NLP sentiment analysis of restaurant reviews: In this project, a student analyzed a dataset of thousands of restaurant reviews to determine the sentiment (positive or negative) expressed in each review. They trained an NLP model like BERT to classify each review as expressing positive or negative sentiment based on the words used. This type of sentiment analysis has applications in determining customer satisfaction.
Predicting bike rentals using weather and calendar data: For this project, a student used historical bike rental data along with associated weather and calendar features (holidays, day of week, etc.) to build and evaluate several regression models for predicting the number of bike rentals on a given day. Features like temperature, precipitation and whether it was a weekday significantly improved the models’ ability to forecast demand. The models could help bike rental companies plan fleet sizes.
Predicting credit card fraud: Using a dataset of credit card transactions labeled as fraudulent or legitimate, a student developed and optimized machine learning classifiers like random forests and neural networks to identify transactions that have a high likelihood of being credit card fraud. Features included transaction amounts, locations, and other attributes. Financial institutions could deploy similar models to automatically flag potentially fraudulent transactions in real-time.

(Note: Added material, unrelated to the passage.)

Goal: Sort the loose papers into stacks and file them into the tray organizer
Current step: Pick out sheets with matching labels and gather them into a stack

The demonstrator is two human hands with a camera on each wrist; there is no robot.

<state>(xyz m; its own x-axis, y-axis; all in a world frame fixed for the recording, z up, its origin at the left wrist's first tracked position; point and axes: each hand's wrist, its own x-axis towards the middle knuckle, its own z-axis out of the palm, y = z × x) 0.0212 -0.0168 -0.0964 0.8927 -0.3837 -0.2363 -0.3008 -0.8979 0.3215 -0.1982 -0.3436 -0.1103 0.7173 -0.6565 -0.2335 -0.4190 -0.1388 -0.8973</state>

Predicting student performance: A student collected datasets containing student demographics, test scores, course grades and other academic performance indicators. Several classification and regression techniques were trained and evaluated on their ability to predict a student’s final grade in a course based on these factors. Factors like standardized test scores, number of absences and previous GPA significantly improved predictions. Such models could help identify students who may need additional support.
Diagnosing pneumonia from chest X-rays: In this project, a student analyzed a large dataset of chest X-ray images that were manually labeled by radiologists as either having signs of pneumonia or being healthy. Using techniques like convolutional neural networks, they developed models that could automatically analyze new chest X-rays and classify them as showing pneumonia or being normal with a high degree of accuracy. This type of diagnostic application using deep learning has real potential to help clinicians.
Predicting housing prices: A student collected data on properties sold in a city including features like number of bedrooms, bathrooms, lot size, age and neighborhood. They developed and compared regression models trained on this data to predict future housing sale prices based on property attributes. Factors like number of bathrooms and lot size significantly impacted prices. Real estate agents could use similar models to estimate prices when listing new homes.
Recommending movies on Netflix: Using Netflix’s anonymized movie rating dataset, a student built collaborative filtering models to predict rating scores for movies that a user has not yet seen based on their ratings history and the ratings from similar users. Evaluation metrics showed the models could reasonably recommend new movies a user might enjoy based on their past preferences and preferences of users with similar tastes. This type of recommendation system is at the core of how Netflix and other platforms suggest new content.
Predicting flight delays: For their project, a student assembled datasets containing flight records along with associated details like weather at origin/destination airports, aircraft type and airline. Several classification algorithms were developed and evaluated on their ability to predict whether a flight will be delayed based on these features. Factors like temperature inversions, crosswinds and aircraft type significantly impacted delays. Airlines could potentially use such models operationally to plan for and mitigate delays.
Predicting diabetes: Using medical datasets containing biometric/exam results of patients together with diagnoses of whether they had diabetes or not, a student developed and optimized machine learning classification models to identify undiagnosed diabetes cases based on these risk factor features. Features with the highest predictive value included BMI, glucose levels, blood pressure and family history of diabetes. Physicians could potentially deploy or consider similar models to help screen patients and supplement their clinical decision making.
As demonstrated through these examples, machine learning capstone projects provide students opportunities to work on real-world applications of their skills and knowledge. Some key benefits of these types of projects include: gaining hands-on experience applying machine learning techniques to solve problems, developing skill in data preparation, feature engineering, model development/evaluation and interpretation. They also help students demonstrate their abilities to potential employers or for further academic studies. Capstone projects are an ideal way for students to showcase what they’ve learned while working on meaningful problems.